Repeat the listing that follows, character for character, minus the pictures.

━━━

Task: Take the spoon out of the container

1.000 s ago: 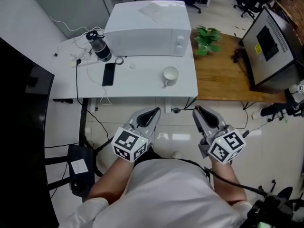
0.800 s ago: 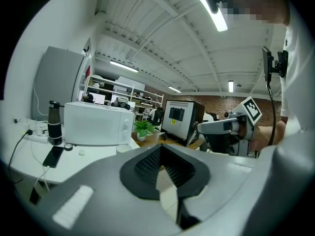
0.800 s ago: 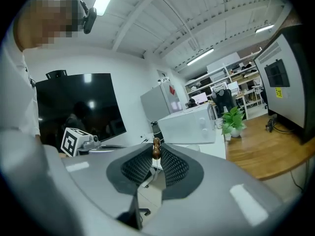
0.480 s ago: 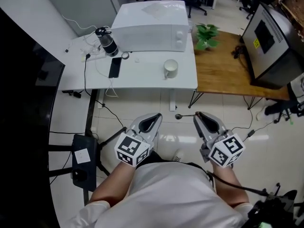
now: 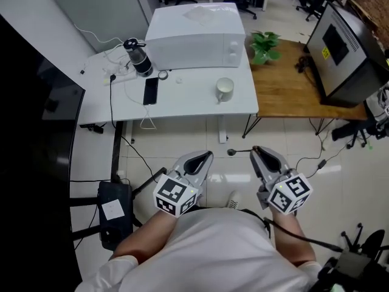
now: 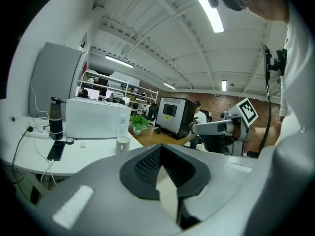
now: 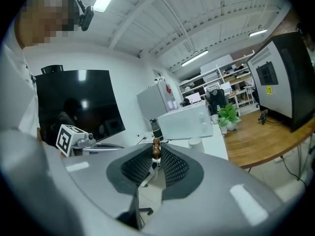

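**Brown-tipped spoon held off the tabletop, away from the mug**

Brown and beaded like turned wood, one end of the spoon [image 5: 238, 152] stands up between the right gripper's [image 5: 260, 152] fingers, which are clamped on it. From above, the rest of it is a thin dark stem running out to the left of the fingertips, ending in a small rounded bowl. It hangs over the glossy tiled floor [image 5: 182, 140], well apart from the tabletop [image 5: 182, 105].

The gripping faces of the fingers are dark and ribbed, set in smooth grey shells.

The left gripper [image 5: 205, 157] is level with the right one. Its fingers [image 6: 145, 165] are together at the tips with nothing between them.

The mug [image 5: 225, 90] is white, glossy and cylindrical. It stands upright near the front right of the smooth white tabletop. Behind it sits a boxy white microwave [image 5: 194, 32]. To the left lie a flat black phone [image 5: 150, 91] and a dark cylindrical bottle [image 5: 138, 58].
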Demonstrator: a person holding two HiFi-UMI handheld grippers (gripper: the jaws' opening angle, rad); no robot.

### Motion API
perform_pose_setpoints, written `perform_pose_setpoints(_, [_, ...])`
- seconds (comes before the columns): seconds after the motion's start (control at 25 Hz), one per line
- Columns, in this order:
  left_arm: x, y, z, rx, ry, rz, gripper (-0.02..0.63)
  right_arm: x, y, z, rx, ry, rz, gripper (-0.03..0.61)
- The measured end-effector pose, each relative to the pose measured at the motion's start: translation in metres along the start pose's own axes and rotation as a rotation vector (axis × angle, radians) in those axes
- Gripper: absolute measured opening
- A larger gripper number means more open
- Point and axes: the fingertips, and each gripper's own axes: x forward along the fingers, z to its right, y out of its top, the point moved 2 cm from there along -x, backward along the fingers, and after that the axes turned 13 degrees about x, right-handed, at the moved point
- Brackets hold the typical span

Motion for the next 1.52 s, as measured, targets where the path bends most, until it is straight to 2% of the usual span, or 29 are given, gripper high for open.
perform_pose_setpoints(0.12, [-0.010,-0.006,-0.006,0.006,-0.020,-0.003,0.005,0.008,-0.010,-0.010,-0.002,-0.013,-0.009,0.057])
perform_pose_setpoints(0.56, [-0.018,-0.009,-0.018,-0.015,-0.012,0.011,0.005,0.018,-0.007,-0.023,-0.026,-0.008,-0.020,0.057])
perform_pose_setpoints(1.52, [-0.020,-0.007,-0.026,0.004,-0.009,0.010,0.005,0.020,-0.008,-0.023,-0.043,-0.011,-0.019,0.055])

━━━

ANSWER TO THE PROBLEM
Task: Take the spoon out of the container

1.000 s ago: 
0.800 s ago: 
0.800 s ago: 
0.480 s ago: 
now: 
now: 
now: 

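**Brown-tipped spoon held off the tabletop, away from the mug**

Brown and beaded like turned wood, one end of the spoon [image 5: 238, 152] stands up between the right gripper's [image 5: 260, 152] fingers, which are clamped on it. From above, the rest of it is a thin dark stem running out to the left of the fingertips, ending in a small rounded bowl. It hangs over the glossy tiled floor [image 5: 182, 140], well apart from the tabletop [image 5: 182, 105].

The gripping faces of the fingers are dark and ribbed, set in smooth grey shells.

The left gripper [image 5: 205, 157] is level with the right one. Its fingers [image 6: 145, 165] are together at the tips with nothing between them.

The mug [image 5: 225, 90] is white, glossy and cylindrical. It stands upright near the front right of the smooth white tabletop. Behind it sits a boxy white microwave [image 5: 194, 32]. To the left lie a flat black phone [image 5: 150, 91] and a dark cylindrical bottle [image 5: 138, 58].
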Demonstrator: a person holding two HiFi-UMI handheld grippers (gripper: the jaws' opening angle, rad); no robot.

### Motion API
perform_pose_setpoints, written `perform_pose_setpoints(_, [_, ...])`
- seconds (comes before the columns): seconds after the motion's start (control at 25 Hz), one per line
- Columns, in this order:
  left_arm: x, y, z, rx, ry, rz, gripper (-0.02..0.63)
  right_arm: x, y, z, rx, ry, rz, gripper (-0.03..0.61)
- The measured end-effector pose, each relative to the pose measured at the motion's start: translation in metres along the start pose's own axes and rotation as a rotation vector (axis × angle, radians) in those axes
- Gripper: absolute measured opening
- A larger gripper number means more open
- Point and axes: the fingertips, and each gripper's own axes: x forward along the fingers, z to its right, y out of its top, the point moved 2 cm from there along -x, backward along the fingers, and after that the axes turned 13 degrees about x, right-handed, at the moved point
- Brackets hold the typical span

Motion for the next 1.52 s, as measured, targets where the path bends most, until it is straight to 2% of the usual span, or 29 are given, gripper high for open.
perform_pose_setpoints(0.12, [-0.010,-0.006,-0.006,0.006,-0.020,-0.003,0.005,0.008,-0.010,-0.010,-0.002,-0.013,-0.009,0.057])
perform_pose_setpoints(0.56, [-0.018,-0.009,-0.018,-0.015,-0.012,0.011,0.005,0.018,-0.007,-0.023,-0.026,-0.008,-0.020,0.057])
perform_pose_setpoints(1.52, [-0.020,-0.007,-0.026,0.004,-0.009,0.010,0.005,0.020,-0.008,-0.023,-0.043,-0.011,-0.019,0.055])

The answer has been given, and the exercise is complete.